- _Task_: Pictures stay out; print the rest of the listing below exactly as it stands.

::::

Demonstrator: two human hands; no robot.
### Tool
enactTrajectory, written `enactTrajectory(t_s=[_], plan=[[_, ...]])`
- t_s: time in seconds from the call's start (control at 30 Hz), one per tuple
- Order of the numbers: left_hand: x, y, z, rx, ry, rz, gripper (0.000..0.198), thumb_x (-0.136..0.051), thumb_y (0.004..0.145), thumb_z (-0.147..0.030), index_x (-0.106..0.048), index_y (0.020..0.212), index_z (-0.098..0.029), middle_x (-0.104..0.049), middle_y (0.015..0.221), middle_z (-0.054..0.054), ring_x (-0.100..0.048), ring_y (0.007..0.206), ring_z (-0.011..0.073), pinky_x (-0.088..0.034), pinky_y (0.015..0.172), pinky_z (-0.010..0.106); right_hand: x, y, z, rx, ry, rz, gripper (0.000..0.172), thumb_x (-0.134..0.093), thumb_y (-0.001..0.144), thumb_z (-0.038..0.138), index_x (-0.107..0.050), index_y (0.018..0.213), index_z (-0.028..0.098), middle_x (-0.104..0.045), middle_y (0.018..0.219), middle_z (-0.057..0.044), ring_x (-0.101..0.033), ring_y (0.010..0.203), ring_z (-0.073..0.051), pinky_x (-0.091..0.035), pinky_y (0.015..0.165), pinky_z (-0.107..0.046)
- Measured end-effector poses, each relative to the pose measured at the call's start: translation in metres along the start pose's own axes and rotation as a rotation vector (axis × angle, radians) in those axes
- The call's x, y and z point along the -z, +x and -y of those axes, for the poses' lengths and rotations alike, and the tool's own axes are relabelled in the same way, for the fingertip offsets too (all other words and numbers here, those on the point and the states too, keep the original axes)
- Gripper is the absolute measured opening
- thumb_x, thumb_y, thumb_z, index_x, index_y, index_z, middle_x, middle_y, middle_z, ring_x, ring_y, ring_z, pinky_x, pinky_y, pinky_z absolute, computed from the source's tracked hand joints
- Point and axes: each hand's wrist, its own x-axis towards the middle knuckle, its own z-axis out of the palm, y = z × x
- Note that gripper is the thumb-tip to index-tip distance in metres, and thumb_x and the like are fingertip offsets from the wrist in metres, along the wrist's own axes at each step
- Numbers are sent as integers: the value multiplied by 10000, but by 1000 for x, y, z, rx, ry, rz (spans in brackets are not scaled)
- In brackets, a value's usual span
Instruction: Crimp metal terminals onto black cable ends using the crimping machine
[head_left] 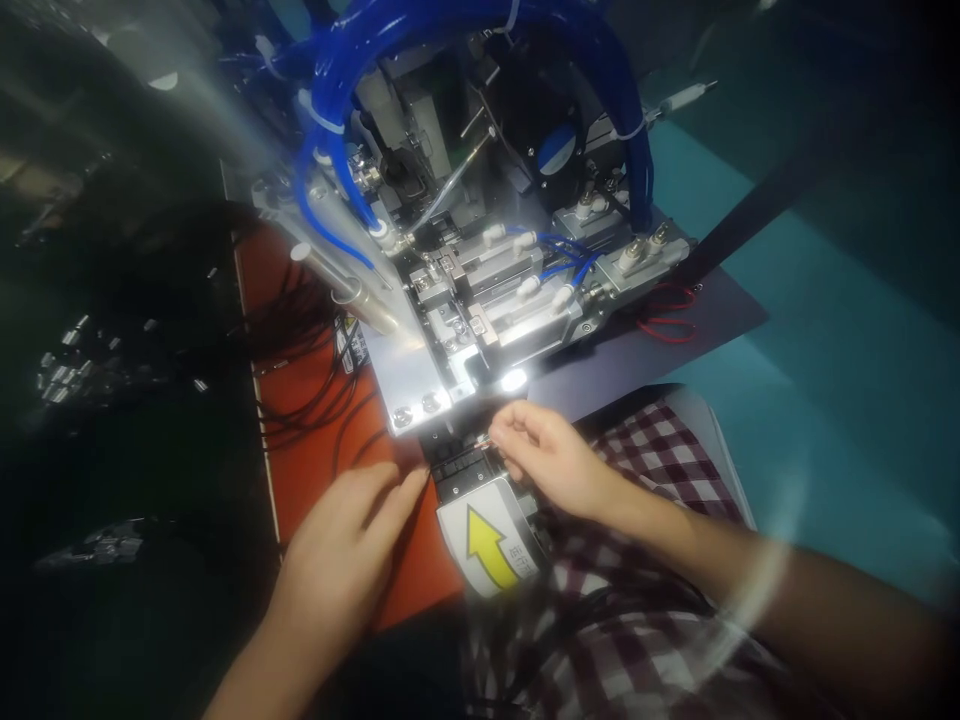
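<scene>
My right hand (551,455) is closed in a pinch at the front end of the machine's track (461,468). Between its fingertips is a small, thin, wire-like piece (482,443) with a reddish tint. My left hand (341,545) lies to the left of the track, its fingers pressed together and their tips at the track's edge. Whatever those left fingertips hold, if anything, is too small to make out. Just in front of both hands, a white label with a yellow arrow (484,535) covers the near end of the track.
Behind the hands stands a machine with metal slides (525,320) and a bright metal plate (409,385). Thick blue air hoses (480,20) arch over it. Black cables (300,400) lie on the orange-red surface (420,590) at left. A red wire (667,325) loops at right.
</scene>
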Motion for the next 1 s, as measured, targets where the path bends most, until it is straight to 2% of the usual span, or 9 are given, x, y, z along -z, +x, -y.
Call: enactTrajectory(t_s=[0.1, 0.3, 0.47, 0.57, 0.67, 0.73, 0.8, 0.9, 1.0], plan=[[-5, -1, 7, -69, -7, -35, 362, -430, 883, 23, -567, 1177, -136, -589, 1019, 107, -581, 889, 193, -477, 722, 277, 2, 1, -1, 5, -8, 7, 182, -509, 920, 309, -507, 789, 183, -481, 547, 74, -461, 519, -95, -384, 562, -250], [-9, -5, 11, -26, -168, -40, 400, -457, 882, 41, -542, 1215, -164, -520, 1070, 92, -538, 936, 169, -445, 790, 274, 8, 4, 1, -64, 78, 8, 243, -450, 941, 307, -526, 758, 167, -520, 616, 51, -483, 511, -80, -398, 570, -245], [-10, -5, 11, -5, -184, -40, 417, -465, 878, 46, -542, 1225, -172, -511, 1075, 82, -530, 951, 168, -429, 812, 277, 3, 4, 4, -64, 87, 38, 219, -560, 880, 333, -512, 732, 179, -478, 559, 73, -485, 506, -89, -406, 557, -237], [-10, -4, 11, -6, -174, -36, 406, -461, 881, 40, -543, 1218, -170, -508, 1067, 80, -529, 944, 167, -426, 803, 275, 3, 0, 5, -53, 56, 60, 190, -532, 894, 308, -519, 755, 179, -515, 602, 58, -490, 501, -86, -419, 544, -237], [-10, -4, 10, -13, -167, -37, 407, -453, 883, 38, -538, 1221, -173, -506, 1074, 82, -529, 944, 167, -428, 805, 278, 6, -9, 4, 189, -244, -83, 109, -501, 918, 259, -580, 927, 184, -575, 715, 24, -541, 590, -110, -443, 582, -253], [-9, -5, 10, -15, -166, -41, 415, -457, 880, 41, -533, 1228, -172, -506, 1076, 84, -530, 943, 168, -434, 797, 276, 9, -16, 3, 439, -495, -148, 177, -488, 918, 183, -619, 1036, 181, -645, 845, -24, -598, 724, -137, -465, 669, -275], [-9, -4, 9, -10, -163, -42, 421, -460, 875, 47, -532, 1230, -167, -509, 1068, 85, -532, 939, 168, -440, 787, 273, 13, -21, 3, 620, -712, -131, 260, -476, 906, 121, -654, 1087, 170, -680, 917, -54, -621, 774, -149, -461, 692, -282], [-9, -4, 8, -13, -153, -36, 410, -455, 874, 44, -536, 1223, -157, -515, 1051, 86, -536, 922, 168, -452, 760, 267, 15, -24, 10, 736, -1006, -98, 331, -480, 866, 82, -679, 1115, 172, -686, 804, -36, -609, 654, -154, -406, 589, -294], [-9, -3, 8, -15, -139, -40, 407, -446, 875, 34, -542, 1221, -158, -523, 1043, 89, -543, 908, 174, -464, 736, 268, 11, -25, 29, 729, -1250, -45, 337, -487, 821, 65, -696, 1068, 160, -661, 691, -20, -596, 580, -175, -337, 529, -318]])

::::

- _Response for this exercise_:
Demonstrator: two human hands; no robot.
### Tool
enactTrajectory, written `enactTrajectory(t_s=[_], plan=[[_, ...]])`
- t_s: time in seconds from the call's start (control at 30 Hz), one per tuple
- Order of the numbers: left_hand: x, y, z, rx, ry, rz, gripper (0.000..0.198), thumb_x (-0.136..0.051), thumb_y (0.004..0.145), thumb_z (-0.147..0.030), index_x (-0.106..0.048), index_y (0.020..0.212), index_z (-0.098..0.029), middle_x (-0.104..0.049), middle_y (0.015..0.221), middle_z (-0.054..0.054), ring_x (-0.100..0.048), ring_y (0.007..0.206), ring_z (-0.011..0.073), pinky_x (-0.088..0.034), pinky_y (0.015..0.172), pinky_z (-0.010..0.106); right_hand: x, y, z, rx, ry, rz, gripper (0.000..0.172), thumb_x (-0.134..0.093), thumb_y (-0.001..0.144), thumb_z (-0.038..0.138), index_x (-0.107..0.050), index_y (0.018..0.213), index_z (-0.028..0.098), middle_x (-0.104..0.045), middle_y (0.018..0.219), middle_z (-0.057..0.044), ring_x (-0.101..0.033), ring_y (0.010..0.203), ring_z (-0.073..0.051), pinky_x (-0.091..0.035), pinky_y (0.015..0.165), pinky_z (-0.107..0.046)
- Measured end-effector poses, each relative to the pose measured at the call's start: translation in metres along the start pose's own axes and rotation as a rotation vector (axis × angle, radians) in those axes
- The call's x, y and z point along the -z, +x and -y of those axes, for the poses' lengths and rotations alike, and the tool's own axes are relabelled in the same way, for the fingertip offsets too (all other words and numbers here, those on the point and the states too, keep the original axes)
- Gripper is the absolute measured opening
- thumb_x, thumb_y, thumb_z, index_x, index_y, index_z, middle_x, middle_y, middle_z, ring_x, ring_y, ring_z, pinky_x, pinky_y, pinky_z absolute, computed from the source's tracked hand joints
- Point and axes: each hand's wrist, its own x-axis towards the middle knuckle, its own z-axis out of the palm, y = z × x
- Note that gripper is the thumb-tip to index-tip distance in metres, and thumb_x and the like are fingertip offsets from the wrist in metres, along the wrist's own axes at each step
- Numbers are sent as integers: the value multiplied by 10000, but by 1000 for x, y, z, rx, ry, rz (spans in brackets are not scaled)
- In brackets, a value's usual span
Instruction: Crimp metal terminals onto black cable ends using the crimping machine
[head_left] 
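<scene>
My right hand (551,455) is closed in a pinch at the front end of the machine's track (461,468). Between its fingertips is a small, thin, wire-like piece (482,443) with a reddish tint. My left hand (341,545) lies to the left of the track, its fingers pressed together and their tips at the track's edge. Whatever those left fingertips hold, if anything, is too small to make out. Just in front of both hands, a white label with a yellow arrow (484,535) covers the near end of the track.
Behind the hands stands a machine with metal slides (525,320) and a bright metal plate (409,385). Thick blue air hoses (480,20) arch over it. Black cables (300,400) lie on the orange-red surface (420,590) at left. A red wire (667,325) loops at right.
</scene>
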Motion for the next 1 s, as measured, targets where the path bends most, until it is straight to 2% of the usual span, or 9 are given, x, y, z along -z, +x, -y.
Call: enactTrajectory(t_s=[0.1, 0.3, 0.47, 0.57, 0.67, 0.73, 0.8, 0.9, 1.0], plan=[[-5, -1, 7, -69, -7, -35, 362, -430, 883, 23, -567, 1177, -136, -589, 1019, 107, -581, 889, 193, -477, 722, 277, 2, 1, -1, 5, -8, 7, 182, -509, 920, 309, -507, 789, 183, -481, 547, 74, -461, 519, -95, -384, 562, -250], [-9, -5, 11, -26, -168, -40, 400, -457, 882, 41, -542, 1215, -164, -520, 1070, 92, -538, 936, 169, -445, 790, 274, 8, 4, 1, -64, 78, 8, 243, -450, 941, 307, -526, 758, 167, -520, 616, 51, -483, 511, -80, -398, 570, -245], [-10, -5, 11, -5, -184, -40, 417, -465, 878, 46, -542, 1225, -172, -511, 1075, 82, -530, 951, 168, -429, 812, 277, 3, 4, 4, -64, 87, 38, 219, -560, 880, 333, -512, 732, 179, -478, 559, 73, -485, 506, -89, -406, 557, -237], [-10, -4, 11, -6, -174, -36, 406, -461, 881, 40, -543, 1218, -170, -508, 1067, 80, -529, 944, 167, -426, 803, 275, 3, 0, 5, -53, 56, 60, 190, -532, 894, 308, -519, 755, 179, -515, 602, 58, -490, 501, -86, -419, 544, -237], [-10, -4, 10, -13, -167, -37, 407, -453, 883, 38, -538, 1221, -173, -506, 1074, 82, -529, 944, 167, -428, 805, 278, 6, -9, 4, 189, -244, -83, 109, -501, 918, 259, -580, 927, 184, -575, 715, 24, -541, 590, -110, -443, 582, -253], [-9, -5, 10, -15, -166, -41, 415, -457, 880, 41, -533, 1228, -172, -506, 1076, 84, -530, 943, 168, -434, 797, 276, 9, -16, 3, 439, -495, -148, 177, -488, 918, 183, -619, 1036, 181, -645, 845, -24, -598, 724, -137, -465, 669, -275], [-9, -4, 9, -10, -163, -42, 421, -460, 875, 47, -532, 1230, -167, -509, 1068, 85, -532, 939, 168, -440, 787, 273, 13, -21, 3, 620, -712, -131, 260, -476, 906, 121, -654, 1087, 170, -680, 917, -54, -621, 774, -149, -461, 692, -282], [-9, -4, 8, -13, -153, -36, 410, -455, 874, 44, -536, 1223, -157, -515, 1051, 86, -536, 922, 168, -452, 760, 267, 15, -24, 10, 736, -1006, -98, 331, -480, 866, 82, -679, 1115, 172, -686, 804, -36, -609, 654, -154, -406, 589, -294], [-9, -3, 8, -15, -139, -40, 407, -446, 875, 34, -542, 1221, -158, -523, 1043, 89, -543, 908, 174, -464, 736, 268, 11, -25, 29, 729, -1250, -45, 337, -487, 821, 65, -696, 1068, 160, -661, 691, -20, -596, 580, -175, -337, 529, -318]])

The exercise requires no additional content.